Humane Learning

Curriculum

The Humane Learning Area encompasses a wide variety of subjects, including literature, languages, philosophy, history, fine arts, and theology, many of which are part of the college’s liberal arts curriculum. Humanities majors work with a faculty member to create a personalized, interdisciplinary major that helps them see and explore the connections and relationships between disciplines, as well as the Christian faith. The English major can be tailored to focus on teaching, writing, or preparation for graduate school. An advanced writing course offers writers a great way to hone their skills and includes a trip to the national Festival of Faith and Writing, where they can meet writers, editors, and publishers. All students are encouraged to participate in the student-edited literary magazine, The Phoenix. Popular courses include Fiction of C. S. Lewis, Medieval Literature, Fiction by Women, Images of Jesus in the Arts, Japanese Literature, and more.

Study Abroad

Spending a semester in an off-campus study program is strongly encouraged. Opportunities include Australia, China, Costa Rica, the Middle East, Russia, Oxford, and Uganda through the Council for Christian Colleges & Universities. The popular Humanities European Study Tour offers a multi-week tour of historical and cultural sites, led by Milligan professors.

Faculty

Milligan’s faculty are recognized and published scholars.

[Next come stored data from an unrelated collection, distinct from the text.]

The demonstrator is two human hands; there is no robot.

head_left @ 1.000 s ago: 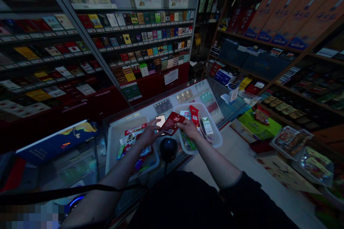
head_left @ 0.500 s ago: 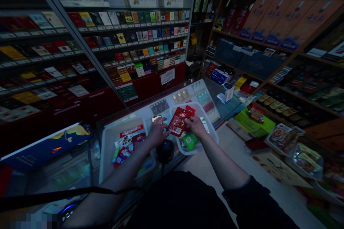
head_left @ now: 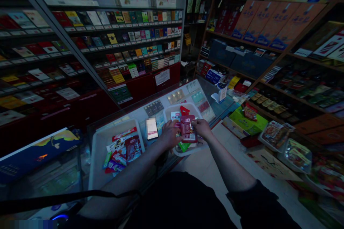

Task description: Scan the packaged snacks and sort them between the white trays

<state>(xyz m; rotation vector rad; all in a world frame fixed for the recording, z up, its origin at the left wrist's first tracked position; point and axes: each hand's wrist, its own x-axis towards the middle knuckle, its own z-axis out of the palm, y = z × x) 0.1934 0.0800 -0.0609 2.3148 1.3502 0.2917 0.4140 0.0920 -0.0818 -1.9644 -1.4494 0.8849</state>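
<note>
Pouch (head_left: 188, 130), red with pale print, is just right of the frame's centre, held above a whitish tub (head_left: 189, 151). The right grip (head_left: 203, 128) is clenched on the pouch's right edge, thumb on the printed face. The left grip (head_left: 169, 135) is at the left rim of that tub, fingers loosely bent and pointing towards the pouch's left edge; whether they touch it or hold anything I cannot tell. Under and around the pouch, the tub contains a red packet (head_left: 184, 110) near its far rim and a green packet (head_left: 184, 146) near its close rim.

Left of centre, a second tub (head_left: 98, 152) contains assorted bright packets, among them a dark red pouch (head_left: 133, 147). Between the two tubs, a phone (head_left: 152, 130) with a lit screen lies on the glass-topped bench (head_left: 125, 114). A large blue box (head_left: 37, 154) lies at the lower left of the frame. At right of centre, a green box (head_left: 245, 121) bears a red packet of its own. Shelves of small packs (head_left: 134, 36) fill the upper left, and tall orange boxes (head_left: 279, 25) stand at the upper right.
</note>
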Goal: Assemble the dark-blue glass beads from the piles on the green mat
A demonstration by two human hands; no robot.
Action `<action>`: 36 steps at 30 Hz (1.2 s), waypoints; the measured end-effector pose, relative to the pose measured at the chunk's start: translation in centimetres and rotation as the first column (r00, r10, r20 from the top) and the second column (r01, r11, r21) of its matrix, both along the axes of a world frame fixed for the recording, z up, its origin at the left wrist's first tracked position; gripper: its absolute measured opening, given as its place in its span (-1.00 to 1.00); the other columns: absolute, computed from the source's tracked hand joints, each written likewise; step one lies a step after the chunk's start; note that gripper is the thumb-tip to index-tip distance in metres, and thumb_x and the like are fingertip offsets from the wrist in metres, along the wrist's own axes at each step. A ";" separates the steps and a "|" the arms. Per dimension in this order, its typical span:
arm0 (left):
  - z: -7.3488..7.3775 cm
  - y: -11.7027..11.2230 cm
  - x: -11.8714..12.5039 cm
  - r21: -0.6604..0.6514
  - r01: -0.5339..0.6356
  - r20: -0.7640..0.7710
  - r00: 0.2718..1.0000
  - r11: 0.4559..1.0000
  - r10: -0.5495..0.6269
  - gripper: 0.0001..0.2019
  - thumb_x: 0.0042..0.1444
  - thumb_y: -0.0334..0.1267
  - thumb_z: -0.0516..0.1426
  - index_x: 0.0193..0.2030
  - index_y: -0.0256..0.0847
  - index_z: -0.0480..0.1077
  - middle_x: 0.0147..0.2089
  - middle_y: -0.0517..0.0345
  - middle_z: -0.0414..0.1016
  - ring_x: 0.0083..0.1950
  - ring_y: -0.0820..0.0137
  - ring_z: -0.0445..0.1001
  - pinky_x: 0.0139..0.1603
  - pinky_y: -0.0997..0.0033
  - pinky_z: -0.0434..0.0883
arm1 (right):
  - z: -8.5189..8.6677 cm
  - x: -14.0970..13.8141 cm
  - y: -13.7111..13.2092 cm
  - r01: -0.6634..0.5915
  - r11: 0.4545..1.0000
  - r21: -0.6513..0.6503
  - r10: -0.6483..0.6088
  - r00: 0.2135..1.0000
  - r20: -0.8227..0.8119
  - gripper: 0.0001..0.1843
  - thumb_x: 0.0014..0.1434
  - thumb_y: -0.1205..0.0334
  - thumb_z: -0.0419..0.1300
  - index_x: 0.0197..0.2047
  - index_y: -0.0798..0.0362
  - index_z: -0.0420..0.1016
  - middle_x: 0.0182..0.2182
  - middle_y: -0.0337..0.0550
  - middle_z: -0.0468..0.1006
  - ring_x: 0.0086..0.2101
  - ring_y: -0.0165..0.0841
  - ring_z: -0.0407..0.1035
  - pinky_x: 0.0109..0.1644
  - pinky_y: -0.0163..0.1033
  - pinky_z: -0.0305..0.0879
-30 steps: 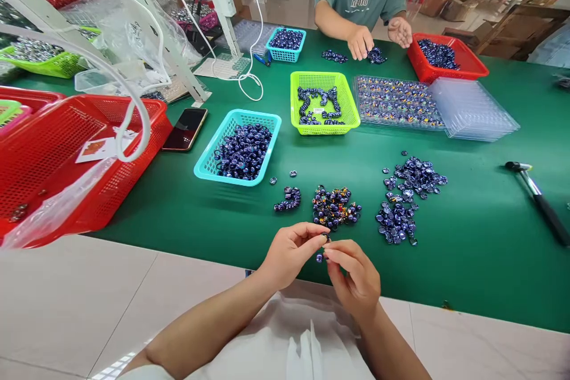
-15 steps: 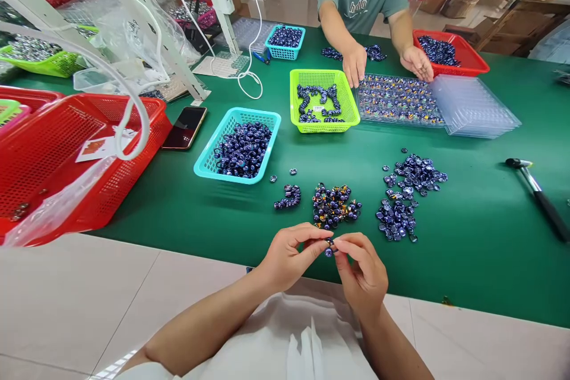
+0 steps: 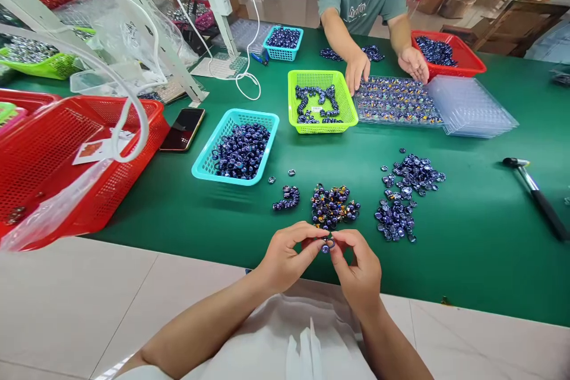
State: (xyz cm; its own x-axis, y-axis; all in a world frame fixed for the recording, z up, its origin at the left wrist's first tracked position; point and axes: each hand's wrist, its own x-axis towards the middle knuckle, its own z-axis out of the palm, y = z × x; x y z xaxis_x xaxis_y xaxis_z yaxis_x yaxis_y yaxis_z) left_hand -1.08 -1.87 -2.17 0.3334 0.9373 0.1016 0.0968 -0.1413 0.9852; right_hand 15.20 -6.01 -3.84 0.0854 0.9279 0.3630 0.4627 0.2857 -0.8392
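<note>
My left hand (image 3: pixel 291 255) and my right hand (image 3: pixel 358 267) meet at the table's near edge, both closed in a pinch. Between their fingertips is a small shiny dark-blue ring (image 3: pixel 325 247) with a round knob; its finer details are too small to make out. Just beyond my fingers lies a heap of dark-blue and orange pieces (image 3: pixel 332 205). A curved row of dark rings (image 3: pixel 287 198) sits left of that heap. To the right are flat dark-blue discs (image 3: pixel 396 218) in two touching piles.
A blue basket (image 3: pixel 200 171) of dark rings, a green basket (image 3: pixel 350 113) and a phone (image 3: pixel 183 129) are on the table. Red baskets (image 3: pixel 154 110) stand left; a hammer (image 3: pixel 537 196) lies right. Opposite, a co-worker's hands (image 3: pixel 357 68) are at a clear tray (image 3: pixel 396 122).
My right fingers have shifted slightly left around the ring, and more of its loop shows. The co-worker's left-side hand has moved a little over the tray's edge. The view has shifted slightly.
</note>
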 end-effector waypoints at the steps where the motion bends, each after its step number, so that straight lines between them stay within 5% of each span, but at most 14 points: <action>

They have doctoral degrees from the Universities of Tennessee, South Carolina, Wisconsin-Madison, Notre Dame, Duke, Indiana, Virginia Tech, Emory, and Maryland. They are excellent teachers and caring mentors.

Successful Graduates

Many grads are teaching English or literature in public and private schools and colleges. Some are journalists, editors, or creative writers. Some are practicing law. Still others have gone on to work in public relations, to study library science or information technology, and to work in marketing, customer assistance, and in other aspects of the business world. Others have pursued graduate studies, including architecture, English, theology, and medical school.